In prison, he immediately started a hunger strike in protest at his internment and the fact that he was tried by a military court. Eleven republican prisoners in Cork Jail went on hunger strike at the same time.

On 26 August, the cabinet stated that "the release of the Lord Mayor would have disastrous results in Ireland and would probably lead to a mutiny of both military and police in South of Ireland." MacSwiney's hunger strike gained world attention. The British government was threatened with a boycott of British goods by Americans, while four countries in South America appealed to the Pope to intervene. Protests were held in Germany and France as well.
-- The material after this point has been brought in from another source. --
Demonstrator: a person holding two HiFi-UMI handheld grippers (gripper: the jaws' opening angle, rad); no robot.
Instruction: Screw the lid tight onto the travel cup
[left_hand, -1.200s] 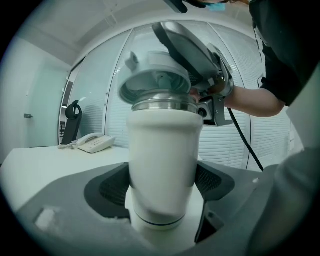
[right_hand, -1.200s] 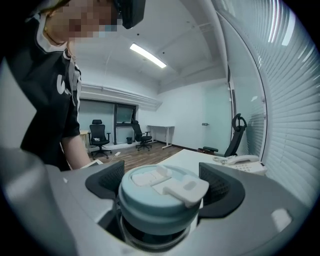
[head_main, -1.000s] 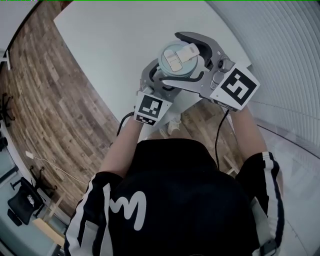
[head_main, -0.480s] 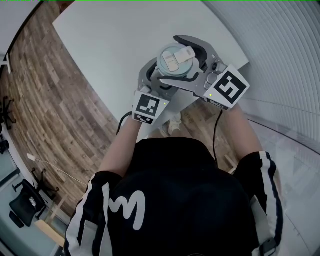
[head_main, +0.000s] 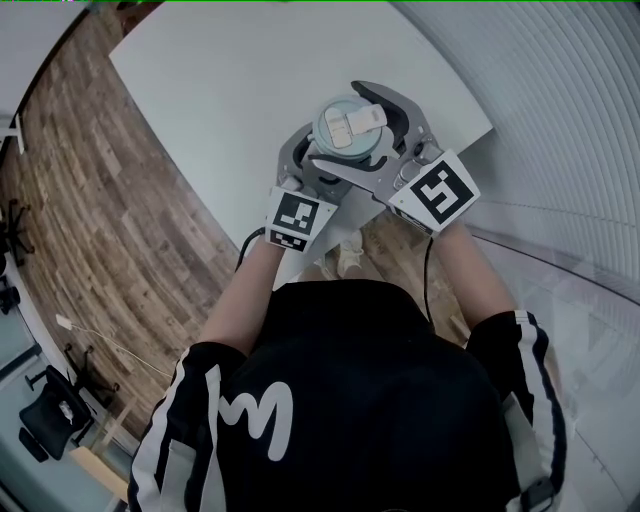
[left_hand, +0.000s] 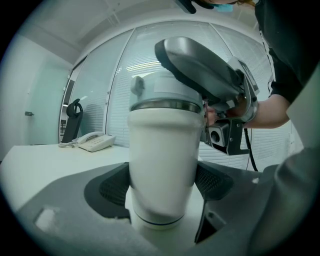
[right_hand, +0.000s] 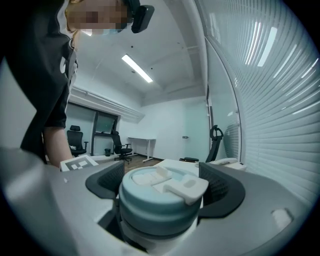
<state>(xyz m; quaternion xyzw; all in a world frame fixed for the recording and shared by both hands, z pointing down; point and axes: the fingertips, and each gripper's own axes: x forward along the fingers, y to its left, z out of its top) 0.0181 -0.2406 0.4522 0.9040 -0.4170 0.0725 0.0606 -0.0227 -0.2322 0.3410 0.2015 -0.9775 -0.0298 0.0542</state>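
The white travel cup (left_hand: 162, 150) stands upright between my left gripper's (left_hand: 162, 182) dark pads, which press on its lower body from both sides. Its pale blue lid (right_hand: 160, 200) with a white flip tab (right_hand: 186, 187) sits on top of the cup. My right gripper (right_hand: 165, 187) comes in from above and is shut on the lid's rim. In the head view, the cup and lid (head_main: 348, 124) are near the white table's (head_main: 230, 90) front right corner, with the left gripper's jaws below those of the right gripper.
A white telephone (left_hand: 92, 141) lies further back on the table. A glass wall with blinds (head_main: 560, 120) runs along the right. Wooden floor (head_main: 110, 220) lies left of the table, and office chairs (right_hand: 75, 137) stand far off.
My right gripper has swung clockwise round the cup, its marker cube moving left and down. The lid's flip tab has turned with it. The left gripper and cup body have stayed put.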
Attempts at force-feeding MacSwiney were undertaken in the final days of his strike. On 20 October 1920, he fell into a coma and died five days later after 74 days on hunger strike. His body lay in Southwark Cathedral in London where 30,000 people filed past it. Fearing large-scale demonstrations in Dublin, the authorities diverted his coffin directly to Cork and his funeral there on 31 October attracted huge crowds. Terence MacSwiney is buried in the Republican plot in Saint Finbarr's Cemetery in Cork. Arthur Griffith delivered the graveside oration.

Members of the First Dáil - P. J. Maloney

P. J. Moloney - Second Row: Far left

(Patrick James) P. J. Moloney (20 March 1869 – 4 September 1947) was an Irish Sinn Féin politician.

He was elected as a Sinn Féin MP for the Tipperary South constituency at the 1918 general election. In January 1919, Sinn Féin MPs refused to recognise the Parliament of the United Kingdom and instead assembled at the Mansion House in Dublin as a revolutionary parliament called Dáil Éireann. He was elected unopposed as a Sinn Féin Teachta Dála (TD) for the Tipperary Mid, North and South constituency at the 1921 elections.

He opposed the Anglo-Irish Treaty and voted against it. He was re-elected for the same constituency at the 1922 general election, this time as an anti-Treaty Sinn Féin TD, but he did not take his seat in the Dáil. He did not contest the 1923 general election.

A great-grandson is the Irish historian Eunan O'Halpin.